This repository contains an exploratory data analysis (EDA) and visualization project of Amazon sales data. The goal is to uncover insights and present key metrics through a Tableau dashboard.
The project includes the following steps:
- Data Cleaning and Preprocessing: Handling missing values, data types correction, and feature engineering.
- Exploratory Data Analysis (EDA): Using Python to understand data distributions, relationships, and outliers.

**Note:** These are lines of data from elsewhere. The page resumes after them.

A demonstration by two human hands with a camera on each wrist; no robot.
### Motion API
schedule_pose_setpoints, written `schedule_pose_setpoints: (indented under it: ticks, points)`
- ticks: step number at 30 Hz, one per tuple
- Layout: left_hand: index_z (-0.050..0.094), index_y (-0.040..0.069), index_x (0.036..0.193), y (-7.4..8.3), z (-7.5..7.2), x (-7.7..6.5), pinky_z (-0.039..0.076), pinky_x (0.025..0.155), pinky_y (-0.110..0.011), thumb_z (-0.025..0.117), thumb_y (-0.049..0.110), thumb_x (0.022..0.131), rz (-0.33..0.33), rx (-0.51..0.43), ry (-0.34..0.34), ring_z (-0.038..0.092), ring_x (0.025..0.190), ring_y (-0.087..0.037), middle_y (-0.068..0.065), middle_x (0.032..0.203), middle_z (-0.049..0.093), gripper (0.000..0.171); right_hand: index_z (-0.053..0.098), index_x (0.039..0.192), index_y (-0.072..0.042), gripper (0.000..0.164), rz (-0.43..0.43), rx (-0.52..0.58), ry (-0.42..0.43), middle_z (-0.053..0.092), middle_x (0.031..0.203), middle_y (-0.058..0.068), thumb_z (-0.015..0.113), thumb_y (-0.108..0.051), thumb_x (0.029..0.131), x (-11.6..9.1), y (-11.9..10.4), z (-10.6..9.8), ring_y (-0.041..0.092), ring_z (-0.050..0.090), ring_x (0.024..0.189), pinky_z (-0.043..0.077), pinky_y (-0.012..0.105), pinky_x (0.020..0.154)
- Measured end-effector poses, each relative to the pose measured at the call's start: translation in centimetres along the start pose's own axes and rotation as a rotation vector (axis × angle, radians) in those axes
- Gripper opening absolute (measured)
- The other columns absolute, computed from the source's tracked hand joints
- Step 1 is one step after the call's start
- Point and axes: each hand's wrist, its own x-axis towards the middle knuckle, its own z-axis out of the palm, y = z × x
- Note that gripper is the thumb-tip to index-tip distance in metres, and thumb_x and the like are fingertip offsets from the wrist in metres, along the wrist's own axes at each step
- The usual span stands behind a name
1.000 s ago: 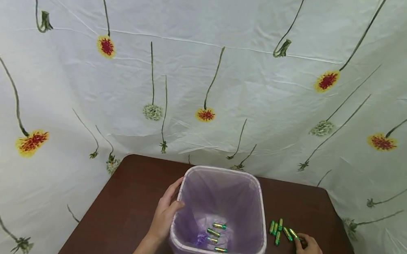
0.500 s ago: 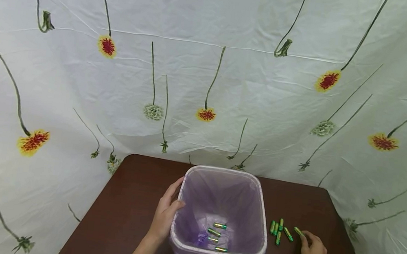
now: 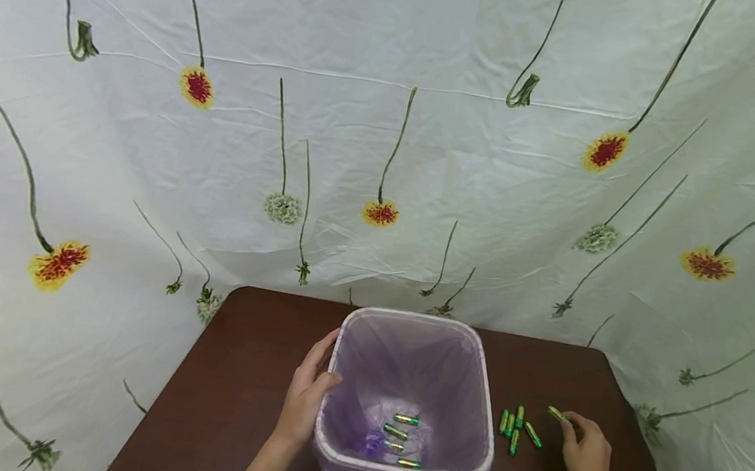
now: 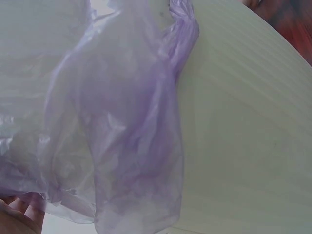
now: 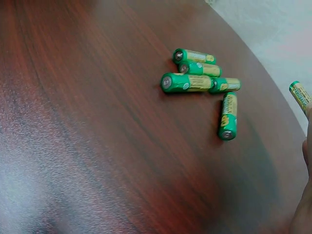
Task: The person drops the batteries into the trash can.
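My left hand [image 3: 304,395] grips the left rim of a square bin [image 3: 481,397] lined with a thin purple bag [image 3: 421,353], thumb over the edge. In the left wrist view the bag's loose fold [image 4: 136,126] hangs over the pale bin wall [image 4: 234,122]. Several green and gold batteries [image 3: 396,431] lie on the bin's bottom. To the right, my right hand [image 3: 588,454] pinches one battery [image 3: 557,414] between thumb and fingertips, raised off the table; it also shows at the right wrist view's edge. Several loose batteries [image 5: 187,83] lie on the table between bin and hand.
The dark reddish-brown table [image 3: 228,373] has rounded far corners. Behind and beside it hangs a white cloth [image 3: 372,144] printed with flowers and stems. The bin stands in the middle of the table, close to the loose batteries.
My right hand has drawn one battery away from the loose group, moving rightward and slightly up the view with it. My left hand and the bin have kept their place.
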Motion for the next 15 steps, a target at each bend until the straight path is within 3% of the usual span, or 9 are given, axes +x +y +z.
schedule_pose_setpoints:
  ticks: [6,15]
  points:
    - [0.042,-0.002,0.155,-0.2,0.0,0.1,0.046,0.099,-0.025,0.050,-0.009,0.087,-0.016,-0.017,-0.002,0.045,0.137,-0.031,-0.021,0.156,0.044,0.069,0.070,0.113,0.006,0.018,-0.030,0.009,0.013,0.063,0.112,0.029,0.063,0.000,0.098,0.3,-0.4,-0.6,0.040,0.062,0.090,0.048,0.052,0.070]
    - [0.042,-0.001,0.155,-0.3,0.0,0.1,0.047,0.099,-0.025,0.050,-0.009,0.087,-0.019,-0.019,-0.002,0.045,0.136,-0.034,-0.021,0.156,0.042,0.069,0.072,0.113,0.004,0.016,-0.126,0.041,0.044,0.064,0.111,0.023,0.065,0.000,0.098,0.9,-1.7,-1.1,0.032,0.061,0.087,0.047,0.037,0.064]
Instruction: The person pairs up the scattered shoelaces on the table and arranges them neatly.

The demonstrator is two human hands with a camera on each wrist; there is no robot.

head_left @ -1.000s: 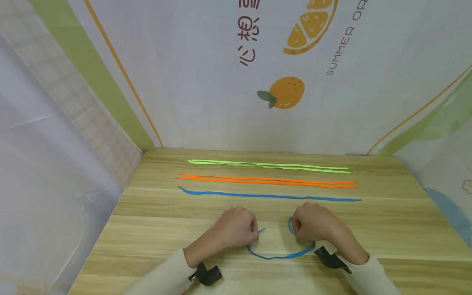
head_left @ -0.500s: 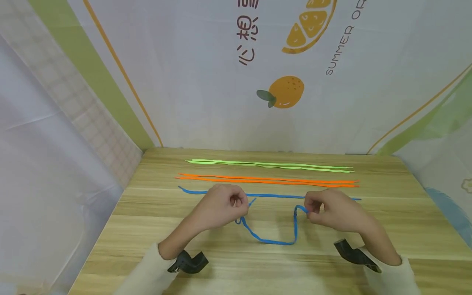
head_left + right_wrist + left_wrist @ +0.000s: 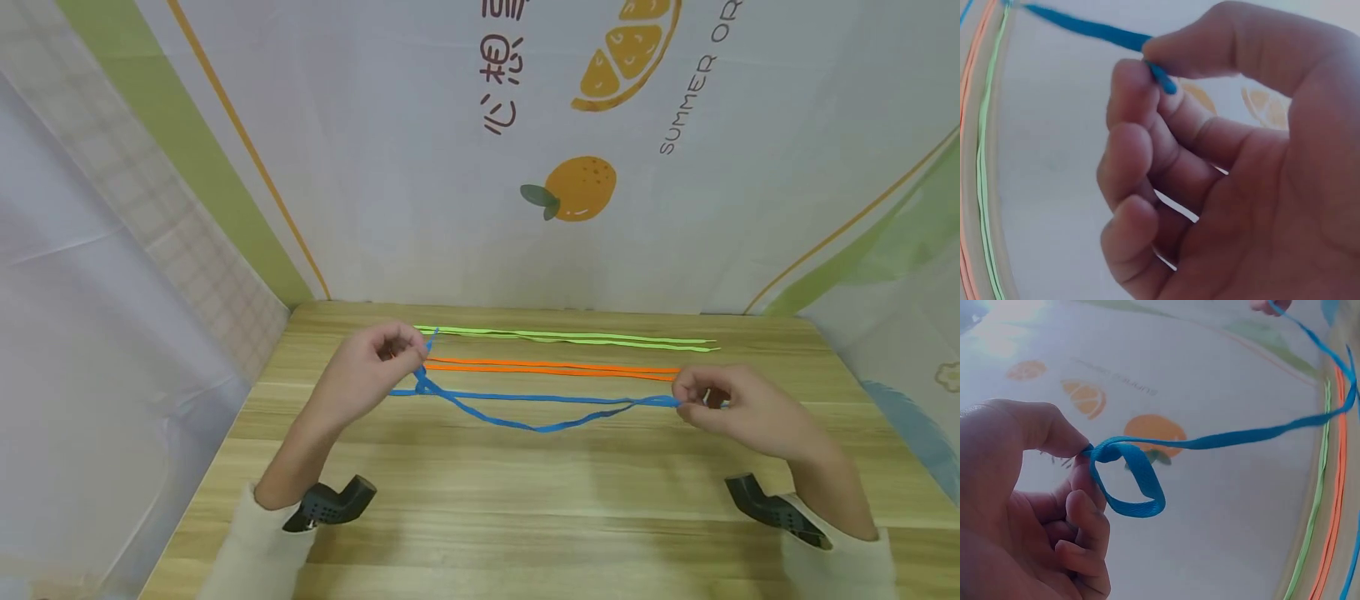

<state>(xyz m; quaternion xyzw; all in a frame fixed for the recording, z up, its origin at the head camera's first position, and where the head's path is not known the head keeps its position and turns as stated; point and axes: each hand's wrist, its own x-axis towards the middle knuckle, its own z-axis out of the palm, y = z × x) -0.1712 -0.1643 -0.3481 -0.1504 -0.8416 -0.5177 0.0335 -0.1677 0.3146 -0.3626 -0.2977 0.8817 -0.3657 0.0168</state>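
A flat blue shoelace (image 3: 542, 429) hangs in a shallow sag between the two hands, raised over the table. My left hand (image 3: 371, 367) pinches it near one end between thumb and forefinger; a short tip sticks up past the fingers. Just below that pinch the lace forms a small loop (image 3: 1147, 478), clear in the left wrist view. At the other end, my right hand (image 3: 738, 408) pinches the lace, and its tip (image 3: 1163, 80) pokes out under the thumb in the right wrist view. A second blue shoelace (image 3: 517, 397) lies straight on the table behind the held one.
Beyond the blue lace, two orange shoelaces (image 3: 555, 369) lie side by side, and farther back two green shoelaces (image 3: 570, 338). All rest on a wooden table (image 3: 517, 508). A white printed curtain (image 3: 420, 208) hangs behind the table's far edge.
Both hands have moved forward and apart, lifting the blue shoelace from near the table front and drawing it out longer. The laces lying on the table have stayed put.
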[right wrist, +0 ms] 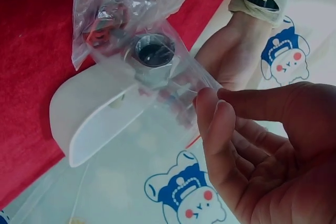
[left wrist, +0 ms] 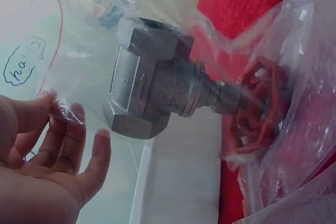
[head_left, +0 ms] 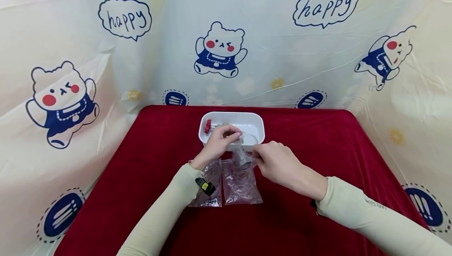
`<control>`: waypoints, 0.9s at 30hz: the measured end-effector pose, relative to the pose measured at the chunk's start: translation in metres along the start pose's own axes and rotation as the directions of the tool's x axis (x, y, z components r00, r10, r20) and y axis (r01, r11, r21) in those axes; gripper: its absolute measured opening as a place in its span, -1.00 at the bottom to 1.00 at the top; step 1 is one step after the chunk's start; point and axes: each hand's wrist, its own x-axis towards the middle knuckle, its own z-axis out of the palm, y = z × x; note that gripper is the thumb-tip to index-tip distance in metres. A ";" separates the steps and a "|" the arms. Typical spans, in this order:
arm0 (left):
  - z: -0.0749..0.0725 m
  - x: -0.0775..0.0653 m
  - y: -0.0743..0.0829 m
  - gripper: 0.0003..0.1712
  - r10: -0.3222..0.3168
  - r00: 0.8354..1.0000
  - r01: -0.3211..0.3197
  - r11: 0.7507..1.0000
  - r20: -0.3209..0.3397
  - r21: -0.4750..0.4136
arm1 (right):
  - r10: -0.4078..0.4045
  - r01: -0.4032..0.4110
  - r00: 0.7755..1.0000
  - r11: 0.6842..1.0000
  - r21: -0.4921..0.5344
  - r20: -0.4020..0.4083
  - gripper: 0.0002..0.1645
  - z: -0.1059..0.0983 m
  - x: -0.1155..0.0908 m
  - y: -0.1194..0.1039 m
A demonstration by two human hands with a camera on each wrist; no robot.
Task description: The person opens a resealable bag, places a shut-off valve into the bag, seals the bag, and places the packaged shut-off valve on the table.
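Observation:
A metal valve [left wrist: 144,85] with a red handwheel [left wrist: 260,108] sits inside a clear plastic bag [right wrist: 181,69], which has a thin red line near its mouth. My left hand [head_left: 217,143] pinches one side of the bag's top edge between thumb and fingertips. On the other side, my right hand [head_left: 280,165] pinches the bag's edge between thumb and index finger, its other fingers curled. Between the hands, the bagged valve [head_left: 242,158] hangs at the near edge of the white tray [head_left: 263,130]. In the right wrist view its dark round port faces the camera.
Inside the tray, partly behind my left hand, lies another item with a red handwheel [head_left: 208,126]. Two clear plastic bags, a left one [head_left: 215,199] and a right one [head_left: 243,193], lie on the red tablecloth [head_left: 300,216]. A printed curtain [head_left: 268,52] surrounds the table.

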 end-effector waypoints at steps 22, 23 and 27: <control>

- Visualization: Creating a Tableau dashboard to represent key insights and metrics.
amazon-sales-analysis/
│
├── data/
│ ├── processed/
│
├── notebooks/
│ ├── EDA.ipynb
│
├── tableau/
│ ├── Amazon_Sales_Dashboard.twbx
|
├── images/
│ └── dashboard_screenshot.png
│
└── README.md
- data/: Contains the processed dataset.
- notebooks/: Jupyter notebooks used for data cleaning and exploratory data analysis.
- tableau/: Tableau workbook file containing the dashboard.
- images/: Screenshot of the Tableau dashboard.
The Tableau dashboard provides the following insights:
- Sales distribution.
- Monthly sales trends.
- Geographic distribution of sales.
- Top-performing products.
Contributions are welcome! Please open an issue or submit a pull request for any improvements or bug fixes.
This project is licensed under the MIT License. See the LICENSE file for details.